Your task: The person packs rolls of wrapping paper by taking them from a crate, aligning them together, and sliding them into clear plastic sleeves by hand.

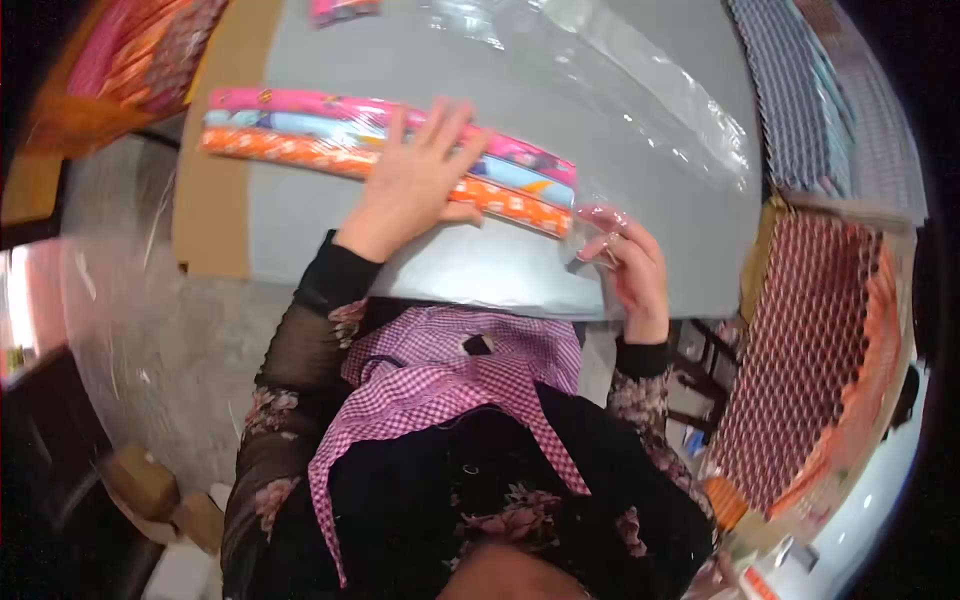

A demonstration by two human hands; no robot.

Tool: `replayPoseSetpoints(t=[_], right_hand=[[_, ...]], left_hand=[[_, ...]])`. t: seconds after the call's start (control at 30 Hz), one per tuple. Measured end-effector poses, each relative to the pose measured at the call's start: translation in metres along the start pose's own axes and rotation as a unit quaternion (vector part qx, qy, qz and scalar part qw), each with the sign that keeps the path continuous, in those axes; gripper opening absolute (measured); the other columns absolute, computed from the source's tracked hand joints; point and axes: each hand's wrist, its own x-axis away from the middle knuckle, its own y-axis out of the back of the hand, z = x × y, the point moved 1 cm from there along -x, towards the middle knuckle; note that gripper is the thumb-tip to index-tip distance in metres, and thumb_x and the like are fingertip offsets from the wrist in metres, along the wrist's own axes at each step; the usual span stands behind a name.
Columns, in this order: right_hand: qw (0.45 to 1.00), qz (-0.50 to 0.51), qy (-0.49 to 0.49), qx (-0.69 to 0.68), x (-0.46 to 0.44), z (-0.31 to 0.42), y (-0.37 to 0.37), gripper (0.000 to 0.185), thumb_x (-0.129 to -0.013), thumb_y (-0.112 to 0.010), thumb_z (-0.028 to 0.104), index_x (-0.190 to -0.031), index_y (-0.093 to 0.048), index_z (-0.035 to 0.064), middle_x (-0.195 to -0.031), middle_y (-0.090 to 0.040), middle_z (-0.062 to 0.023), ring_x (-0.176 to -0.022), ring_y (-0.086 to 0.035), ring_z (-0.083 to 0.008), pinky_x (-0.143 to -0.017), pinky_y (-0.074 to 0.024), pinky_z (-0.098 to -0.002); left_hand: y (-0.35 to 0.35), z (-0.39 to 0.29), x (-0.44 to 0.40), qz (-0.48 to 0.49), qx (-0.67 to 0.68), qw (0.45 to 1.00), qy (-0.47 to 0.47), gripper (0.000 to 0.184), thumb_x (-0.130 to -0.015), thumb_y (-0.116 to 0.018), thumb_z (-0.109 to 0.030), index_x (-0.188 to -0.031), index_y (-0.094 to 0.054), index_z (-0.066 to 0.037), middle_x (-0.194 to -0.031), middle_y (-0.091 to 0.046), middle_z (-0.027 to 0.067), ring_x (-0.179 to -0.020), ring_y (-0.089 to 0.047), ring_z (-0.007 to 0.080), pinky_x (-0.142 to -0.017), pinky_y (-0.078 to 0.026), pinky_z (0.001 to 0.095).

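Three long patterned rolls that look like gift wrap lie side by side on the grey tabletop: a pink roll (300, 101), a light blue roll (330, 131) and an orange roll (290, 148). Shiny clear film covers them. Across their middle my left hand (420, 175) lies flat, fingers spread, slightly blurred. At the rolls' right end, my right hand (632, 258) is closed, thumb and fingers pinching the loose end of the clear plastic sleeve (588, 228).
Loose clear plastic sleeves (650, 75) lie on the far right of the grey tabletop (690, 240). Another pink pack (345, 8) sits at the far edge. Stacks of patterned rolls (800, 350) stand close on the right, more rolls (130, 50) at upper left. Cardboard (215, 220) borders the left side.
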Motion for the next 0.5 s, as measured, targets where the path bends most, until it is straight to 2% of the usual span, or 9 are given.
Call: replayPoseSetpoints(t=[0.03,0.07,0.13,0.17,0.27,0.3,0.4,0.43,0.5], right_hand=[[0.999,0.014,-0.021,0.025,-0.004,-0.001,0.003,0.035,-0.095,-0.051,0.013,-0.124,-0.060,-0.0048,-0.114,-0.067,-0.0150,-0.075,-0.064,-0.0130,-0.069,-0.0485,-0.0236],[1.000,-0.003,-0.019,0.023,-0.006,-0.001,0.003,0.035,-0.095,-0.051,0.013,-0.124,-0.060,-0.0048,-0.114,-0.067,-0.0150,-0.075,-0.064,-0.0130,-0.069,-0.0485,-0.0236],[0.983,-0.052,-0.019,0.177,-0.012,-0.003,-0.001,0.033,-0.091,-0.058,0.010,-0.120,-0.064,-0.0049,-0.102,-0.071,-0.0090,-0.060,-0.057,-0.0073,-0.056,-0.0432,-0.0205],[0.981,-0.091,-0.020,0.168,-0.014,-0.001,-0.007,0.030,-0.088,-0.063,0.010,-0.113,-0.068,-0.0037,-0.088,-0.072,-0.0052,-0.055,-0.052,-0.0049,-0.052,-0.0408,-0.0206],[0.953,-0.102,-0.006,0.286,-0.020,0.004,-0.011,0.026,-0.089,-0.063,0.014,-0.108,-0.071,-0.0023,-0.082,-0.070,-0.0031,-0.055,-0.051,-0.0045,-0.051,-0.0398,-0.0213],[0.935,-0.107,0.042,0.334,-0.025,-0.001,-0.007,0.022,-0.089,-0.065,0.017,-0.100,-0.074,-0.0007,-0.075,-0.068,-0.0018,-0.055,-0.050,-0.0042,-0.049,-0.0385,-0.0222],[0.952,-0.115,0.027,0.282,-0.033,-0.015,-0.001,0.020,-0.088,-0.065,0.018,-0.092,-0.075,0.0002,-0.064,-0.061,-0.0013,-0.056,-0.048,-0.0065,-0.052,-0.0393,-0.0264],[0.960,-0.120,-0.048,0.249,-0.032,-0.002,-0.008,0.026,-0.091,-0.063,0.023,-0.087,-0.076,0.0013,-0.056,-0.053,0.0014,-0.054,-0.044,-0.0066,-0.051,-0.0356,-0.0277],[0.969,-0.103,-0.059,0.217,-0.030,0.004,-0.010,0.028,-0.093,-0.062,0.025,-0.086,-0.076,0.0025,-0.054,-0.049,0.0026,-0.053,-0.041,-0.0065,-0.050,-0.0340,-0.0282]], left_hand=[[0.001,-0.001,-0.002,0.000,0.011,1.000,-0.017,0.094,-0.062,-0.074,-0.063,-0.140,-0.048,-0.015,-0.143,-0.045,0.0159,-0.135,-0.040,0.0351,-0.109,-0.027,0.0610],[0.005,-0.003,-0.002,-0.002,-0.003,1.000,-0.008,0.095,-0.062,-0.074,-0.062,-0.140,-0.048,-0.015,-0.143,-0.045,0.0156,-0.135,-0.039,0.0349,-0.109,-0.027,0.0610],[0.007,-0.006,-0.004,-0.004,-0.011,1.000,-0.010,0.096,-0.061,-0.074,-0.062,-0.141,-0.047,-0.016,-0.144,-0.045,0.0153,-0.135,-0.039,0.0347,-0.109,-0.028,0.0611],[0.008,-0.007,-0.004,0.009,-0.020,1.000,-0.001,0.098,-0.061,-0.072,-0.064,-0.142,-0.046,-0.016,-0.147,-0.042,0.0147,-0.137,-0.038,0.0343,-0.109,-0.027,0.0594],[0.010,-0.008,-0.004,0.015,-0.021,1.000,-0.002,0.099,-0.060,-0.072,-0.063,-0.143,-0.045,-0.016,-0.150,-0.039,0.0138,-0.139,-0.036,0.0336,-0.110,-0.026,0.0577],[0.012,-0.010,-0.004,0.023,-0.018,1.000,0.005,0.099,-0.060,-0.073,-0.062,-0.143,-0.045,-0.016,-0.150,-0.039,0.0138,-0.139,-0.036,0.0335,-0.110,-0.025,0.0577],[0.009,-0.008,-0.005,0.024,-0.010,1.000,0.002,0.098,-0.060,-0.074,-0.062,-0.143,-0.045,-0.018,-0.148,-0.040,0.0133,-0.139,-0.035,0.0332,-0.111,-0.024,0.0612],[0.009,-0.008,-0.004,0.027,-0.006,1.000,0.004,0.098,-0.060,-0.075,-0.062,-0.143,-0.045,-0.018,-0.149,-0.040,0.0132,-0.139,-0.034,0.0332,-0.111,-0.023,0.0613],[0.011,-0.009,-0.003,0.038,-0.001,0.999,0.008,0.099,-0.060,-0.076,-0.060,-0.143,-0.045,-0.017,-0.149,-0.039,0.0131,-0.140,-0.034,0.0334,-0.111,-0.023,0.0615]])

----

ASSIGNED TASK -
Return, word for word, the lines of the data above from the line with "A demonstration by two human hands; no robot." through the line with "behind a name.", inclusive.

ANSWER SECTION -
A demonstration by two human hands; no robot.

Tool: `replayPoseSetpoints(t=[_], right_hand=[[_, ...]], left_hand=[[_, ...]])`. t: seconds after the call's start (control at 30 Hz), one per tuple. Measured end-effector poses, each relative to the pose measured at the call's start: translation in metres along the start pose's own axes and rotation as a unit quaternion (vector part qx, qy, qz and scalar part qw), each with the sign that keeps the path continuous, in those axes; gripper opening absolute (measured); the other columns absolute, computed from the source's tracked hand joints; point and axes: each hand's wrist, its own x-axis away from the middle knuckle, its own y-axis out of the back of the hand, z = x × y, the point moved 1 cm from there along -x, towards the middle knuckle; note that gripper is the thumb-tip to index-tip distance in metres, and thumb_x and the like are fingertip offsets from the wrist in metres, along the wrist's own axes at each step; the usual span stands behind a name.

The exercise is finished and nothing remains.